▶ _EXERCISE OBJECTIVE_:
Write out the listing exactly, dropping any picture it contains.
---
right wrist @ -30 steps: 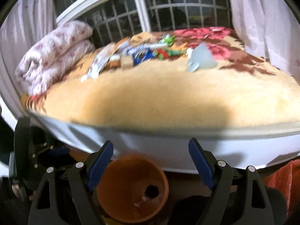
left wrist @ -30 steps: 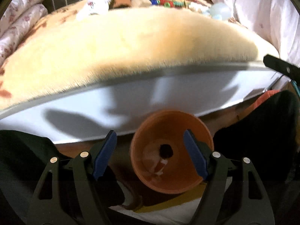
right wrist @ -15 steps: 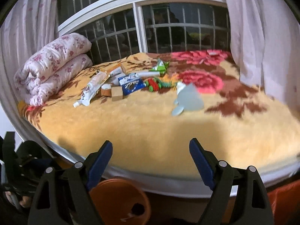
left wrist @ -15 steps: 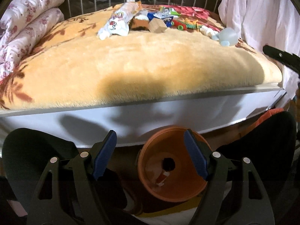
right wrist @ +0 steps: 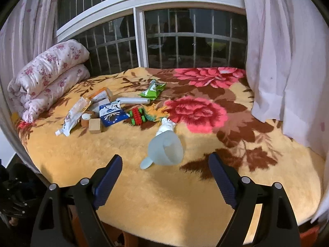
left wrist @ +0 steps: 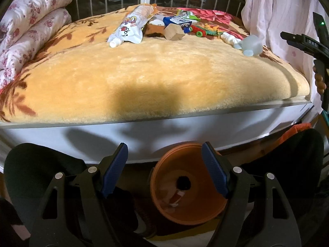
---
▶ _EXERCISE RESULT_:
right wrist @ -30 steps: 
left wrist @ -30 steps: 
right wrist @ -15 steps: 
left wrist @ -15 steps: 
right wrist @ +0 steps: 
left wrist @ +0 steps: 

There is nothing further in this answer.